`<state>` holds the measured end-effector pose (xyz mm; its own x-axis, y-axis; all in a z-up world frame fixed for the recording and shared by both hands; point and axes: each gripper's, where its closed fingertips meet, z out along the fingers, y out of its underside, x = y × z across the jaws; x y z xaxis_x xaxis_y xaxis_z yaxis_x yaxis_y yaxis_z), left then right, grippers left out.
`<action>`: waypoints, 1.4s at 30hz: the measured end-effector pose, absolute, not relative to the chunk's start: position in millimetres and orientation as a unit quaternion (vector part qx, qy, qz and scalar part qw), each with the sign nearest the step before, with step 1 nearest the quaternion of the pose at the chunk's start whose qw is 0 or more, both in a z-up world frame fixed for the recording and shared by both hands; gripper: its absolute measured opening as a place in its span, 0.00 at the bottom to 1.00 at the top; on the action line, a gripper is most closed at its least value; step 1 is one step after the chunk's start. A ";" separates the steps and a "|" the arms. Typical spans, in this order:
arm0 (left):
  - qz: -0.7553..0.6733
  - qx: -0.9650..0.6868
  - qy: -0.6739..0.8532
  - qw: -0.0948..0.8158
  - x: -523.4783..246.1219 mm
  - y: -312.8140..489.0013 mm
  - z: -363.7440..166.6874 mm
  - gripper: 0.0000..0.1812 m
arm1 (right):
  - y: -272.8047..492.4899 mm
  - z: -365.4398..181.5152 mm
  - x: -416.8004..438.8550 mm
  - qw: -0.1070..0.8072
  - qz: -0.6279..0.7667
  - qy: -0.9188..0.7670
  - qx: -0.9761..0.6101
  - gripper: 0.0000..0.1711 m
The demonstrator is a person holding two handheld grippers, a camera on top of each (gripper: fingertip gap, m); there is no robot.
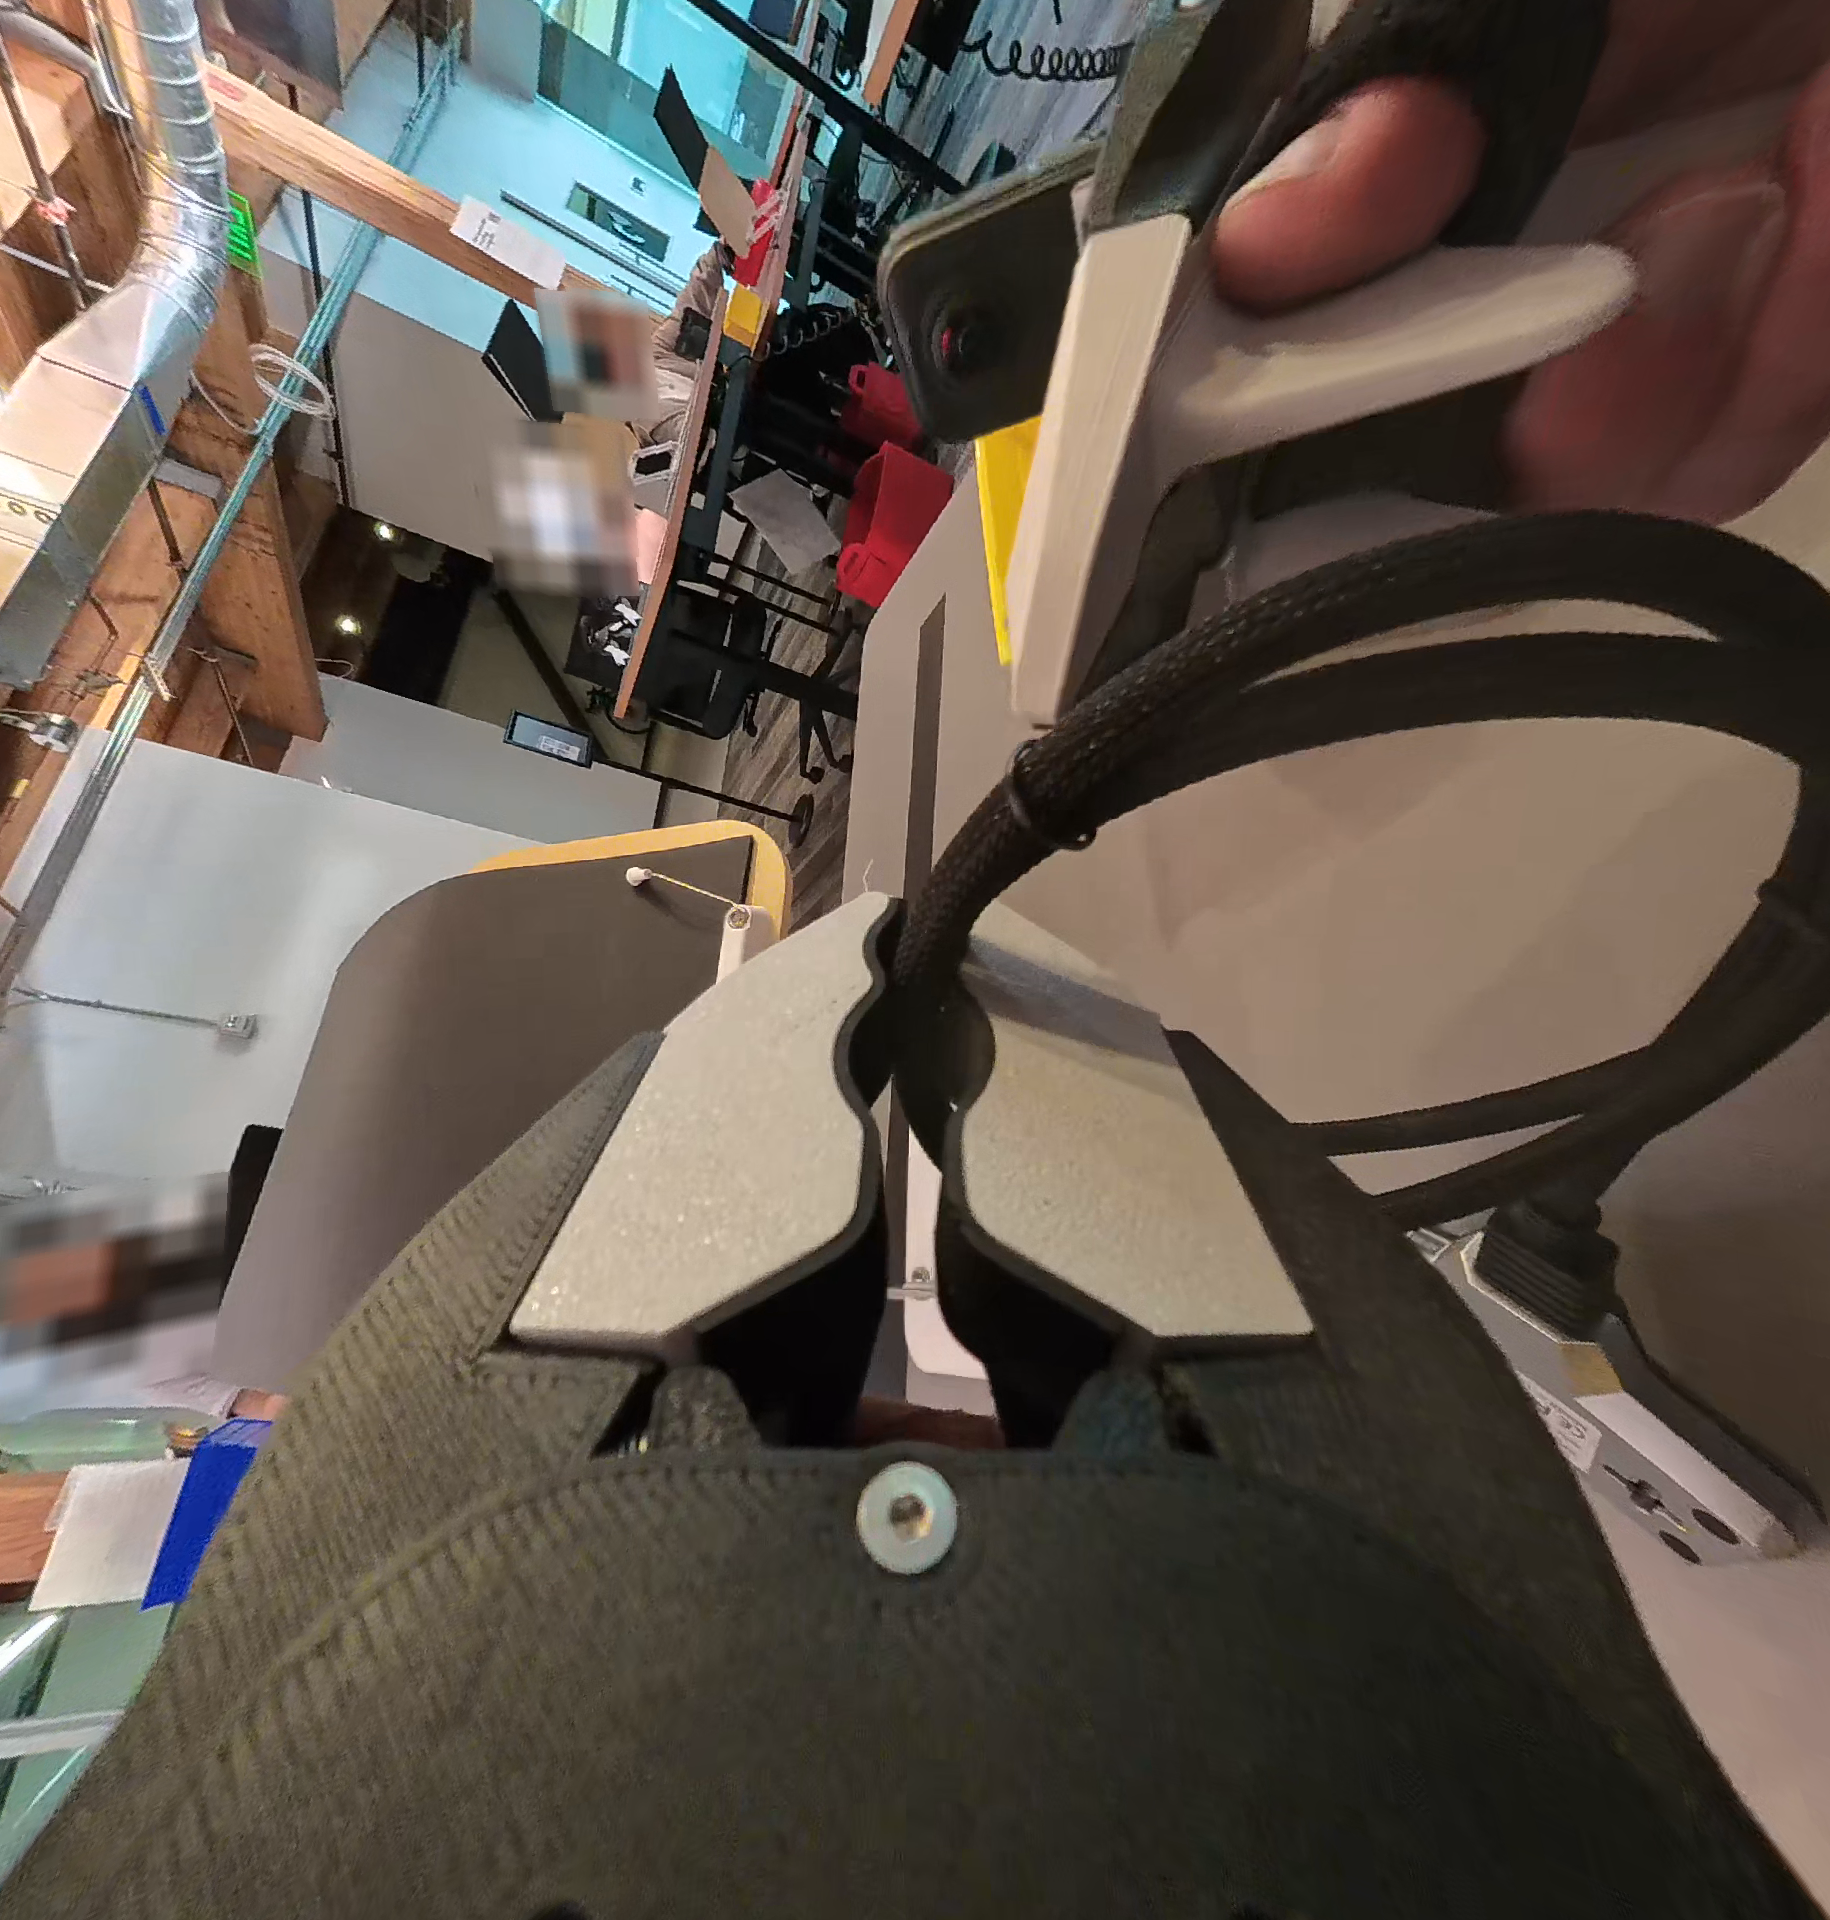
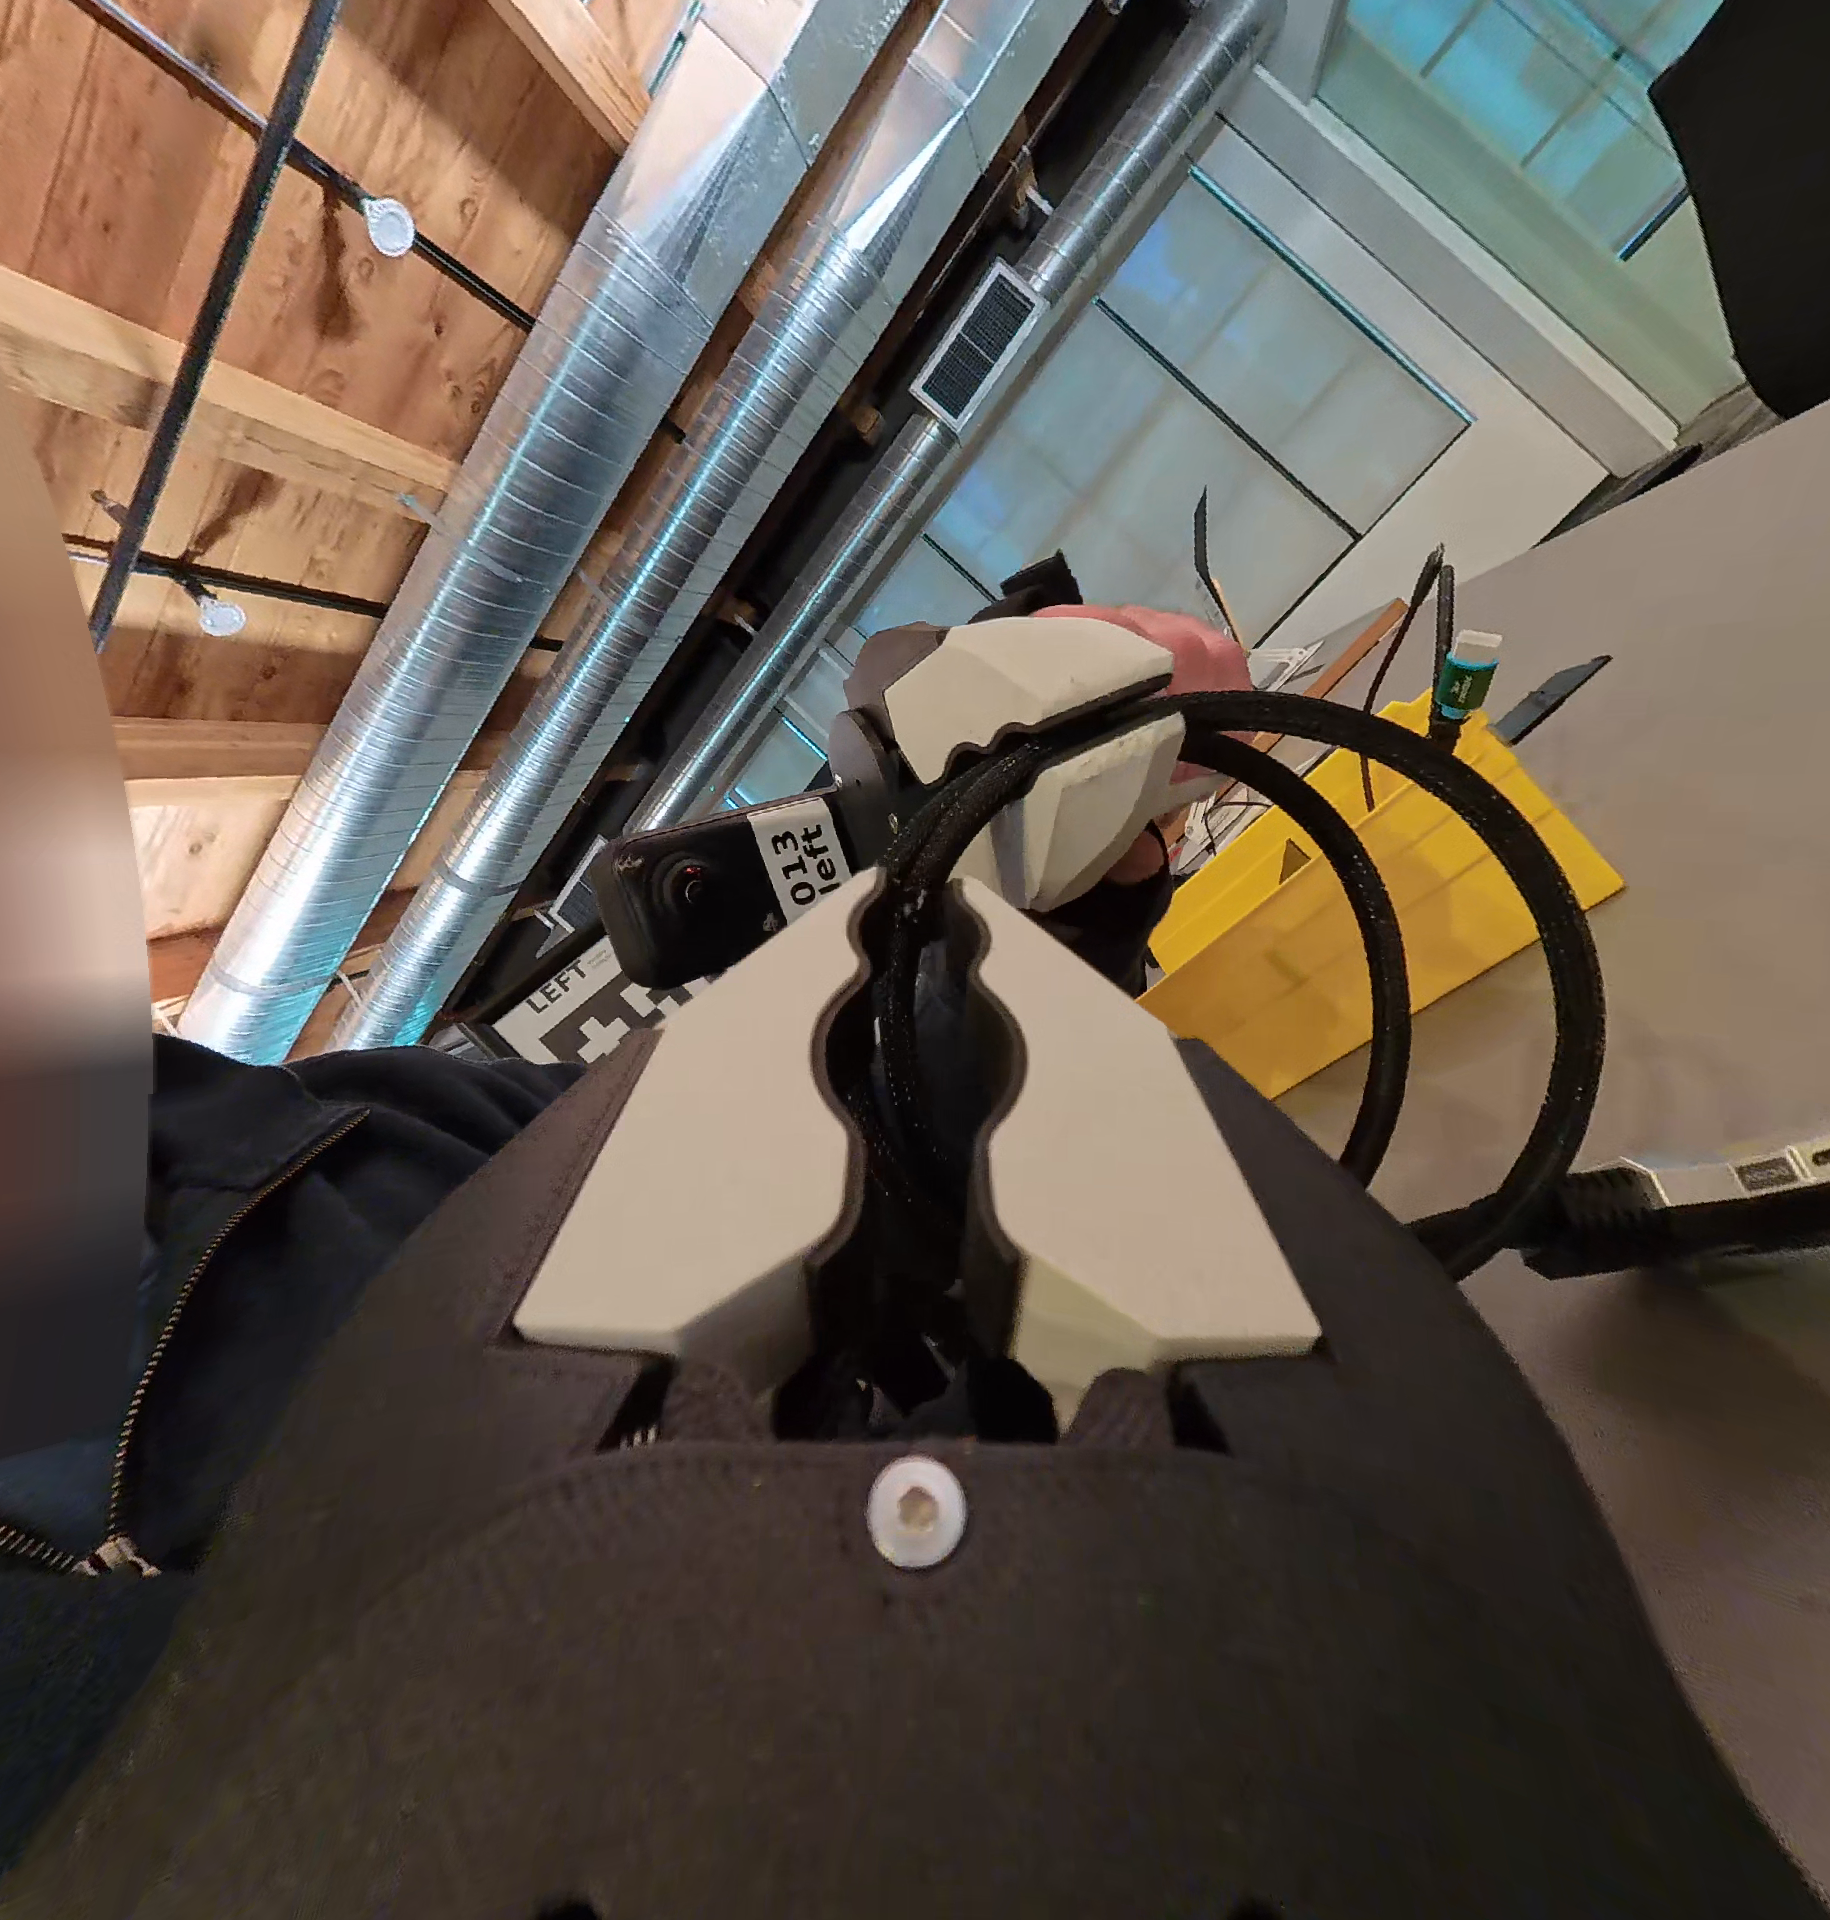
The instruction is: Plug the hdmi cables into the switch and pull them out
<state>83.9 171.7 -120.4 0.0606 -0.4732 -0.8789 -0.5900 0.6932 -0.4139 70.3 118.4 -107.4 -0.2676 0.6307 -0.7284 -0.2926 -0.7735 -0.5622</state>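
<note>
Both grippers pinch the looped black cable [image 1: 1306, 707]: the left gripper [image 1: 906, 997] and the right gripper [image 2: 916, 935]. One plug sits in the silver switch [image 2: 1763, 1174], below and right of them. Next, probably uncoil and free the loose end.

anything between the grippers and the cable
Nothing visible. The left gripper and right gripper are both shut directly on the braided cable, whose plug sits at the switch on the table.
</note>
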 end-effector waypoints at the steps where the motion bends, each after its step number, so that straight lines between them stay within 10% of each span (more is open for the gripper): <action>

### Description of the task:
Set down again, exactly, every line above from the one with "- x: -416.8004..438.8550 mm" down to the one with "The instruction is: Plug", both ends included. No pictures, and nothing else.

### Answer box:
  - x: -416.8004..438.8550 mm
  - qw: -0.1070..0.8072
  - qz: -0.6279..0.7667
  - qy: -0.9188..0.7670
  - qx: -0.9761..0.6101
  - gripper: 0.0000..0.1711 m
The demonstrator is a person holding two handheld grippers, a camera on top of each (gripper: fingertip gap, m); there is no robot.
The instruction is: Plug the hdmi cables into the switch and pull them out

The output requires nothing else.